(Collected data Opens)

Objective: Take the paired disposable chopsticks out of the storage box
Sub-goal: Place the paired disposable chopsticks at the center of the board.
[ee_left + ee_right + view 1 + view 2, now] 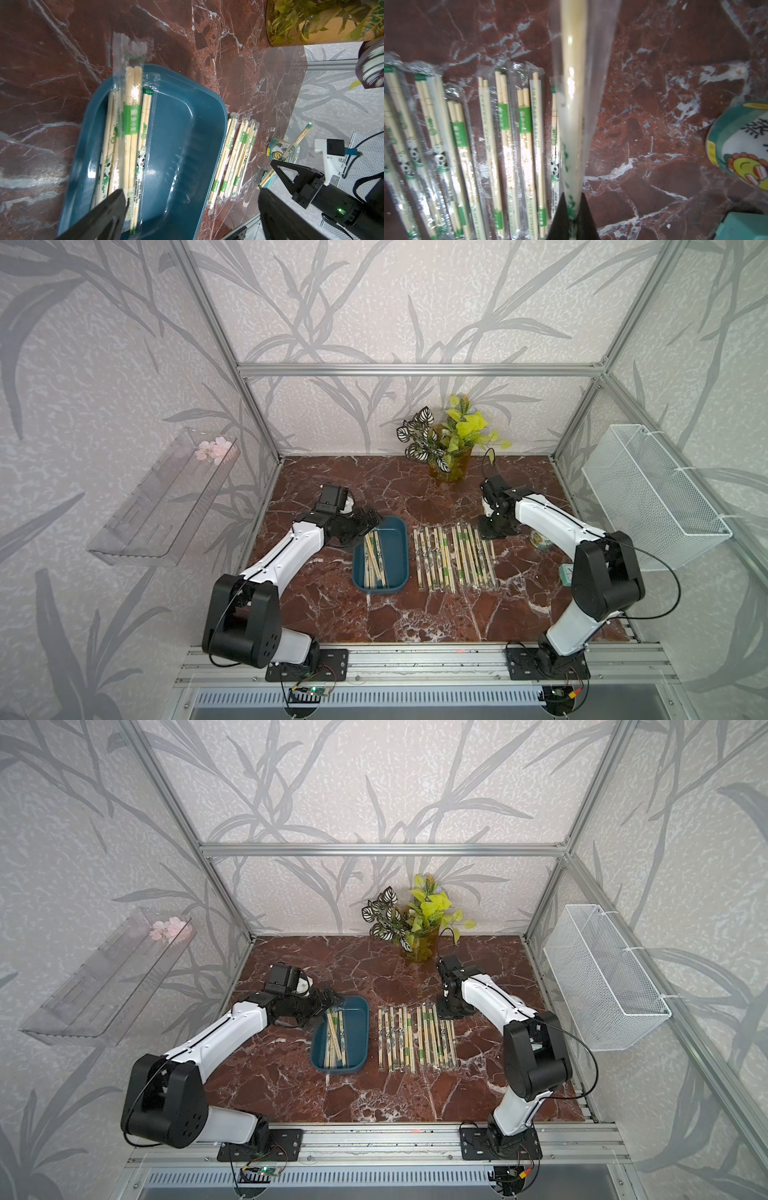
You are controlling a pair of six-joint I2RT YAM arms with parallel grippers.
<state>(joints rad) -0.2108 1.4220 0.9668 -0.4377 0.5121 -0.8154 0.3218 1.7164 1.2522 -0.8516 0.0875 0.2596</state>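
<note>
Right wrist view: wrapped chopstick pair [574, 99] between jaws.

A leafy plant [451, 439] is standing at the far edge of the marble tabletop [415, 614]. A clear shelf [158, 506] is hanging on the left, a wire basket [652, 497] on the right.

We see two matching arms. Left arm [291, 549] and right arm [552, 518] have glossy white links w/ bulky black joint housings, plus a thin black cable along each shell. Shoulder covers show round holes. Left base plate [336, 664] at 7 o'clock and right base plate [517, 664] at 5 o'clock are black w/ screws. Left gripper [193, 190] has matte black wedge fingers. Right wrist housing [332, 199] is black w/ green LED and a white cam bracket [324, 149].
</note>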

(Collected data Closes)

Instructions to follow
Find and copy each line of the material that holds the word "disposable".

Output of the exercise
Objective: Take the paired disposable chopsticks out of the storage box
Sub-goal: Place the paired disposable chopsticks at the center of the board.

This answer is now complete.